* Task to carry out
Down to the final line, write out the data below exactly.

* Information shown
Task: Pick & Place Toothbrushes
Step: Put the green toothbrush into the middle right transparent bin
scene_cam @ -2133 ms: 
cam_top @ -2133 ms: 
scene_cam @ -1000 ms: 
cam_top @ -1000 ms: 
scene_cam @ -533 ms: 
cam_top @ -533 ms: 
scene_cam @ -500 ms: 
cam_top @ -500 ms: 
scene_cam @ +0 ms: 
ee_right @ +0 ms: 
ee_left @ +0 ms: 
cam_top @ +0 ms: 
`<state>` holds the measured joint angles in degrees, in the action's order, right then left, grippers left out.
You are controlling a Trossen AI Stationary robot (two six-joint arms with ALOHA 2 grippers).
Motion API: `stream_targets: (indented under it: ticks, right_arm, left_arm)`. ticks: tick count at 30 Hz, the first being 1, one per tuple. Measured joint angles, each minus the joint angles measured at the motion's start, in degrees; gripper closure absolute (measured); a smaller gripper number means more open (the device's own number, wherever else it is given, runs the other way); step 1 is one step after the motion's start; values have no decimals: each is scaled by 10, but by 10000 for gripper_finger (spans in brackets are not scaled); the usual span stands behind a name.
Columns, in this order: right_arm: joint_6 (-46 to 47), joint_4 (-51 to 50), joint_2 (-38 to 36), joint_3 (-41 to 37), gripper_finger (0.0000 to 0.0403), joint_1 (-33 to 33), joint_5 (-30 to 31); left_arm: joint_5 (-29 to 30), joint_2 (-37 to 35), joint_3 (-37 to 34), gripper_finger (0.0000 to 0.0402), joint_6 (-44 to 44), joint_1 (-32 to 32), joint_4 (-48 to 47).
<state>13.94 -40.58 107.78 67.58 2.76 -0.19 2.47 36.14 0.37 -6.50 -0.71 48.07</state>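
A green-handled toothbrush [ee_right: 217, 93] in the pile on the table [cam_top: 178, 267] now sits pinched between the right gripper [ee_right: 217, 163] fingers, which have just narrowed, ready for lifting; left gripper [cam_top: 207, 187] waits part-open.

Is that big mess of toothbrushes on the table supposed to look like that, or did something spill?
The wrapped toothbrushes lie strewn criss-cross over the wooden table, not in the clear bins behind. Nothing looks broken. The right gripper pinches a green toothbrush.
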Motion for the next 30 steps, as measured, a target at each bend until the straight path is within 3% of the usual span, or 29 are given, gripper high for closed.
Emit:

* Task response
Task: Pick & Place Toothbrushes
Step: Put the green toothbrush into the middle right transparent bin
scene_cam @ -2133 ms: 
cam_top @ -2133 ms: 
scene_cam @ -1000 ms: 
cam_top @ -1000 ms: 
scene_cam @ -533 ms: 
cam_top @ -533 ms: 
scene_cam @ -500 ms: 
cam_top @ -500 ms: 
scene_cam @ +0 ms: 
ee_right @ +0 ms: 
ee_left @ +0 ms: 
cam_top @ +0 ms: 
`<state>` holds the measured joint angles in degrees, in the action's order, right then left, grippers left out.
You are controlling a Trossen AI Stationary robot (two six-joint arms with ALOHA 2 grippers).
Motion API: `stream_targets: (indented under it: ticks, right_arm, left_arm)`. ticks: tick count at 30 Hz, the first being 1, one per tuple. Measured joint angles, each minus the joint angles measured at the motion's start, in degrees; gripper closure absolute (measured); a smaller gripper number means more open (the device's own number, wherever else it is given, runs the other way); step 1 is one step after the motion's start; values have no decimals: each is scaled by 10, but by 10000 for gripper_finger (spans in brackets are not scaled); the usual span stands behind a name.
Columns, in this order: right_arm: joint_6 (-46 to 47), joint_4 (-51 to 50), joint_2 (-38 to 36), joint_3 (-41 to 37), gripper_finger (0.0000 to 0.0403), joint_1 (-33 to 33), joint_5 (-30 to 31); left_arm: joint_5 (-29 to 30), joint_2 (-37 to 35), joint_3 (-37 to 34), gripper_finger (0.0000 to 0.0402), joint_6 (-44 to 44), joint_1 (-32 to 32), joint_4 (-48 to 47).
<state>13.94 -40.58 107.78 67.58 2.76 -0.19 2.47 36.14 0.37 -6.50 -0.71 48.07</state>
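A green-handled toothbrush [ee_right: 217, 93] in the pile on the table [cam_top: 178, 267] now sits pinched between the right gripper [ee_right: 217, 163] fingers, which have just narrowed, ready for lifting; left gripper [cam_top: 207, 187] waits part-open.

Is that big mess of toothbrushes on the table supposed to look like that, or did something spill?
The wrapped toothbrushes lie strewn criss-cross over the wooden table, not in the clear bins behind. Nothing looks broken. The right gripper pinches a green toothbrush.
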Motion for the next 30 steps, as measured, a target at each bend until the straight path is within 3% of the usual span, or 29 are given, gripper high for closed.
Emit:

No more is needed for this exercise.